New data from a follow-up to the Low Concentration Atropine for Myopia Progression (LAMP) study published in Ophthalmology evaluated the long-term effectiveness of low-concentration (0.05%) atropine over a 5-year period.
Let’s start with the original LAMP study.
This study was a randomized, double-blinded, placebo-controlled trial that examined 438 children with the following criteria:
- Aged 4 to 12
- Myopia of at least -1.0 diopter (D)
- Astigmatism of -2.5 D or less
And the setup?
Researchers randomly assigned participants in a 1:1:1 ratio to apply one drop to both eyes (nightly) with one of the following doses over the study period of 1 year:
- 0.05% atropine
- 0.025% atropine
- 0.01% atropine
- Placebo eye drops
Original outcome measures?
The primary measures included changes in spherical equivalent (SE) and axial length (AL), with their differences among the four dosing groups compared.
So what were the 1-year findings?
The researchers reported that all three atropine concentrations reduced myopia progression with a “concentration-dependent response.”
While all concentrations were well tolerated—with no adverse effect on vision-related quality of life (QoL), “0.05% atropine was most affected in controlling SE progression and AL elongation” over the study’s 1-year period.
0.05% atropine group:
- Mean SE change of -0.27±0.61 D (P < 0.001)
- Mean increase in AL of 0.20±0.25 mm
0.025% atropine group:
- Mean SE change of -0.46±0.45 D (P < 0.001)
- Mean increase in AL of 0.29±0.20 mm (P < 0.001)
0.01% atropine group:
- Mean SE change of -0.59±0.61 D (P < 0.001)
- Mean increase in AL of 0.36±0.29 mm (P < 0.001)
Placebo group:
- Mean SE change of -0.81±0.53 D (P < 0.001)
- Mean increase in AL of 0.41±0.22 mm (P < 0.001)
Note: Visual activity and visual quality of life were not affected in any group.
Any other previous findings to report?
Yes! Three-phase LAMP study also reported 0.05% atropine as being more effective than 0.025% and 0.01% in both SE and AL changes between the groups (which involved 326 of the original 438 participants).

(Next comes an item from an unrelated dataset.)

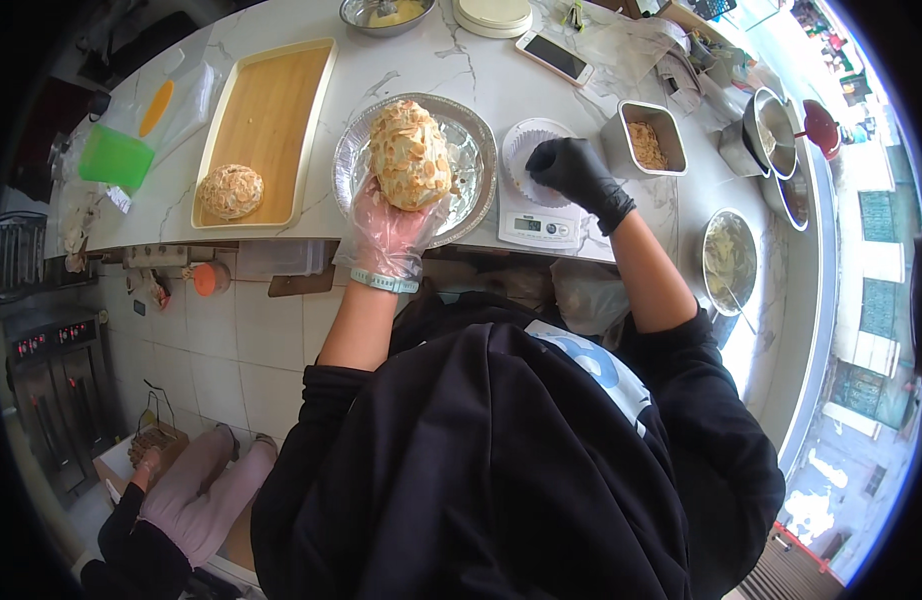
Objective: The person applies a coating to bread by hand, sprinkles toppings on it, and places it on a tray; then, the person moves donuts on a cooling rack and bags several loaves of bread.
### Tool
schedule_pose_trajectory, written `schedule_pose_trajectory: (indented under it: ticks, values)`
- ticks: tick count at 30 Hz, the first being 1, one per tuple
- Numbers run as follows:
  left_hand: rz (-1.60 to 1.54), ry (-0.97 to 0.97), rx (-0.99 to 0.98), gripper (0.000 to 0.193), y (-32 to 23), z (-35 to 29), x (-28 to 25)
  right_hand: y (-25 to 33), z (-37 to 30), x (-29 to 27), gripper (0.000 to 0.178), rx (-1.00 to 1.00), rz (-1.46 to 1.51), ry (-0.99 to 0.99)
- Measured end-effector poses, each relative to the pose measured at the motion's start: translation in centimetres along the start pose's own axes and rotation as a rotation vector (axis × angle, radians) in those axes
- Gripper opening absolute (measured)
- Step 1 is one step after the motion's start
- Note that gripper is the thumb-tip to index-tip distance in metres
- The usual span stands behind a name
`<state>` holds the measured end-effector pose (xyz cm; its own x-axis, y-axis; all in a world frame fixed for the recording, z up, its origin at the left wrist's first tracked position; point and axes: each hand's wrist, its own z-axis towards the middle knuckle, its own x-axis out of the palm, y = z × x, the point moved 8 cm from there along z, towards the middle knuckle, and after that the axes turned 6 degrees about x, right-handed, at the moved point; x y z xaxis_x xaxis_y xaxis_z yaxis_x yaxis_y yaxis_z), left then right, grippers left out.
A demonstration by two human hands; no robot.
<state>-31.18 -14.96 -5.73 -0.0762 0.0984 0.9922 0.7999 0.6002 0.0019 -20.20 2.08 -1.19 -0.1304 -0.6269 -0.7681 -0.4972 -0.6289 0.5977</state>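
My left hand (pixel 391 228), in a see-through plastic glove, is closed around the lower end of a bread bun (pixel 411 150) coated in sliced almonds. The bun is held over a round foil pan (pixel 471 190). My right hand (pixel 579 178) wears a black glove, its fingers drawn together above a white fluted bowl (pixel 526 140). Whatever those fingers pinch, if anything, is hidden. Beneath the bowl is a white kitchen scale (pixel 536 230) with a lit display. To the right of the bowl stands a metal tin (pixel 631 130) holding almond slices (pixel 647 147).
A second almond bun (pixel 231 191) lies on a wooden-toned tray (pixel 276 100) at left. A phone (pixel 554 57) and a metal bowl (pixel 386 20) sit farther back. More metal bowls (pixel 729 262) stand at right. Another person (pixel 196 505) is low at the left.
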Motion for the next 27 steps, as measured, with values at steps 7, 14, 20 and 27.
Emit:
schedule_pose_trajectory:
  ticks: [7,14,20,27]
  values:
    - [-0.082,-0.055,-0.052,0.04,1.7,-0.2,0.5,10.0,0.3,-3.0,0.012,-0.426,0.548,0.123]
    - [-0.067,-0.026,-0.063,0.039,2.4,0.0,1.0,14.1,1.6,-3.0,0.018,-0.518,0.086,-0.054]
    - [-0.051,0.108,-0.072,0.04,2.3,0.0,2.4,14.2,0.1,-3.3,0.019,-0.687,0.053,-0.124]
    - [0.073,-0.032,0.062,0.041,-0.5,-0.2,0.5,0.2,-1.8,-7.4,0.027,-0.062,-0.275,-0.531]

Investigators also found that continued atropine treatment over 3 years was more effective than 2 years of treatment followed by treatment cessation.
Gotcha. Now talk about this new study.
Of the 326 participants from the 3-year LAMP study, 38% (269 patients) completed the 5-year follow-up.
The setup: In the third year, participants receiving the 0.05%, 0.025%, and 0.01% atropine doses were randomized to continue treatment and to end treatment.
During the fourth and fifth years, all participants who continued treatment were switched to a 0.05% dosage; meanwhile, participants who previously ended treatment underwent a PRN retreatment protocol to resume 0.05% atropine.
And the outcome measures?
They included:
- Changes in SE and AL across 5 years in different groups over 5 years
- Number of participants needing retreatment
- Changes in SES and AL in continued treatment and PRN retreatment groups (years 3-5)
And these new findings?
Cumulative mean SE progressions were as follows:
- -1.34±1.40D for initial 0.05% atropine group (P=0.02)
- -1.97±1.03D for initial 0.025% atropine group (P=0.02)
- -2.34±1.71D for initial 0.01% atropine group (P=0.02)
The researchers reported similar trends in AL elongation (P=0.01). They also stated that 87.9% (94/107) of children in the PRN group required retreatment and the proportion of retreatment amongst all dosage groups was similar (P=0.76).
What about SE progression and AL elongation?
SE progressions and AL elongations for the continued treatment and PRN groups for years 3-5 were as follows:
Continued treatment group:
- -0.97D±0.82D SE progressions (P=0.55)
- 0.51±0.34mm AL elongations (P=0.84)
PRN treatment group
- -1.00±0.74D SE progressions (P=0.55)
- 0.49±0.32mm AL elongations (P=0.84)
Any notable limitations?
For starters, participant dropout rate was higher than the researchers preferred. This may have reduced the statistical power and led to bias; however, they noted this dropout rate was not related to the treatment group.
Further, because all atropine groups were switched to a 0.05% concentration after the end of the third year, the researchers could not compare the long-term efficacy of each group.
And since participants in the placebo group were switched to 0.05% atropine from the second year of the study and onward, there was no placebo group over 5 years for comparison.
Expert opinion?
Overall, the study authors stated that continued 0.05% atropine treatment was effective for myopia control in children.
Take home.
The researchers suggest pediatric patients with a high risk for myopia progression may benefit from continued treatment with 0.05% atropine during the first 5 years.